Целью настоящего исследования явилось сравнение каталитической эффективности гемсодержащих биокатализаторов – фермента пероксидазы хрена (нативного и включенного в комплекс с полисахаридом хитозаном) и белка гемоглобина в реакциях окисления промазина и хлорпромазина и разработка методик их определения.

Оптимизированы условия проведения окисления фенотиазинов пероксидом водорода в присутствии каждого из биокатализаторов. Установлено, что оптимальная концентрация гемоглобина в 55 раз превышает концентрацию пероксидазы в реакции окисления промазина и в 25 раз выше в реакции окисления хлорпромазина, что обусловлено разной природой этих катализаторов. На примере промазина показано, что пероксидаза более эффективный, чем гемоглобин, катализатор окисления фенотиазинов в водной среде (k_cat/K_m 2,0·10⁴ и 2,6·10² с^-1·мкМ^-1 соответственно). Разработаны методики определения промазина и хлорпромазина в диапазонах концентраций (10 – 100) мкМ и (10 – 200) мкМ с использованием гемоглобина и пероксидазы соответственно.

Основное ограничение использования ферментативных методов при определении малорастворимых в воде соединений в сложных матрицах заключается в недостаточной стабильности и активности биокатализаторов в органических и водно-органических средах. На примере промазина нами изучено влияние природы полярного органического растворителя на скорость биокаталитического окисления фенотиазинов. Найдено, что как в присутствии пероксидазы, так и гемоглобина скорость окисления промазина убывает в ряду растворителей: ДМСО > ацетонитрил > 1-пропанол. Максимально возможное содержание ДМСО в реакционной смеси составляет 20 и 30 об.% в присутствии пероксидазы и гемоглобина соответственно.
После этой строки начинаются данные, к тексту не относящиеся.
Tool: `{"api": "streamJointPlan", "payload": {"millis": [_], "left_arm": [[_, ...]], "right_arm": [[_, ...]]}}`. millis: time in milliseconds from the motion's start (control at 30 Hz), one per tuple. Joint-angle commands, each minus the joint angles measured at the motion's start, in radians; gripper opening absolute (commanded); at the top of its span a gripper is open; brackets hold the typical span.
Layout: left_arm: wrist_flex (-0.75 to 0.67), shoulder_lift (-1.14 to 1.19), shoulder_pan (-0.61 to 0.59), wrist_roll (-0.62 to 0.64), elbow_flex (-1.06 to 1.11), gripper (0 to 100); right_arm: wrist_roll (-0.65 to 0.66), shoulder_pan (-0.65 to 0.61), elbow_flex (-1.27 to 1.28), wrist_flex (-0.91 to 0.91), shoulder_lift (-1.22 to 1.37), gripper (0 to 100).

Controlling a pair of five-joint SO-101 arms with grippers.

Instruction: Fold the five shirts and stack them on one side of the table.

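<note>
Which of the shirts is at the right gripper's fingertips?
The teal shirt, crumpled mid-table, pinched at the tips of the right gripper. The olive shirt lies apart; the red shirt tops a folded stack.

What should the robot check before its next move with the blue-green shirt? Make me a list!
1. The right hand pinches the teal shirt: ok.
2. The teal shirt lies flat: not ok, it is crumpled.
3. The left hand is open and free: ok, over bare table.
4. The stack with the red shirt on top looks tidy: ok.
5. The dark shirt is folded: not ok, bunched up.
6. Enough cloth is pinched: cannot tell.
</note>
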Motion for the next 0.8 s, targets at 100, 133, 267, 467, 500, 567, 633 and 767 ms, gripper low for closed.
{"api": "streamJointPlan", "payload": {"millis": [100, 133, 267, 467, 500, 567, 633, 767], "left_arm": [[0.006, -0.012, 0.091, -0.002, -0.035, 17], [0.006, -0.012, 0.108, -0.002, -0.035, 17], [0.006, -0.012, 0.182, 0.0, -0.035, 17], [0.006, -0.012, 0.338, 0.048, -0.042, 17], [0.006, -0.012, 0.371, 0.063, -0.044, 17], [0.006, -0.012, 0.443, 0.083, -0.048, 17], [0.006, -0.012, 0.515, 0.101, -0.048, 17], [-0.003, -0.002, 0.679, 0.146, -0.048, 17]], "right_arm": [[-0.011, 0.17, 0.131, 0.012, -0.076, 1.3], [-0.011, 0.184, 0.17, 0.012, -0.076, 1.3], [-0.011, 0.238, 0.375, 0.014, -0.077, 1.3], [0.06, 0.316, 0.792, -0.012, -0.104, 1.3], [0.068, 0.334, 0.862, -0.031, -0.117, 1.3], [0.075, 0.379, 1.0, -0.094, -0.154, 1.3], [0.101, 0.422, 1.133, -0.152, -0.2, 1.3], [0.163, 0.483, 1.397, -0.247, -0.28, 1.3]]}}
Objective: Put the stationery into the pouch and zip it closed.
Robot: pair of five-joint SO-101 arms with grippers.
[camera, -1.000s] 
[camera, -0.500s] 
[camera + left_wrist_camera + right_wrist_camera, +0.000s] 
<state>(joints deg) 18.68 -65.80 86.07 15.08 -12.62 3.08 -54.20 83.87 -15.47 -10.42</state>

Примечательно, что при этих содержаниях ДМСО скорость реакции в присутствии гемоглобина (k_cat 36 с^-1) в 2,5 раза выше, чем в присутствии фермента.

Стабильность пероксидазы в водно-органической смеси можно повысить включением ее в полиэлектролитный комплекс с хитозаном. Установлено, что в присутствии промазина возрастает скорость окисления о-дианизидина, катализируемого ферментом нативным и включенным в комплекс с хитозаном; при этом нативный фермент сохраняет активность при высоких содержаниях ДМСО (вплоть до 50 об.%). Описанный эффект является следствием “субстрат-субстратной” активации − ускорения окисления о-дианизидина среднеокисляемым субстратом-восстановителем пероксидазы - фенотиазином. Включение в комплекс с хитозаном повышает эффективность пероксидазы в реакции окисления о-дианизидина: значения k_cat/K_m в водной среде для нативного фермента и включенного в полиэлектролитный комплекс составили 1,5·10² и 2,8·10² с^-1·мкМ^-1 соответственно. В присутствии 30 об.% ДМСО в составе комплекса эффективность пероксидазы возрастает в 2,8 раза (k_cat/K_m 3,2·10² с^-1·мкМ^-1). Таким образом, в водной среде предпочтительно использование нативной пероксидазы, в средах с умеренным содержанием ДМСО более перспективно применение гемоглобина, а в средах с высоким содержанием этого органического растворителя – комплекса пероксидаза-хитозан.

Разработаны методики определения промазина и хлорпромазина в присутствии 30 об.% ДМСО по их активирующему действию в реакции окисления о-дианизидина в присутствии нативного фермента в диапазоне концентраций (0,1 – 0,8) мМ и (0,5 – 2) мМ соответственно. Применение полиэлектролитного комплекса пероксидаза−хитозан позволило повысить чувствительность определения фенотиазинов: диапазоны определяемых концентраций промазина и хлорпромазина составили (20 – 100) мкМ и (50 – 400) мкМ соответственно.

Работа выполнена при финансовой поддержке РФФИ (гранты №09-03-00823-а, 12-03-00249-а) и Министерства образования и науки РФ (госконтракт №П991).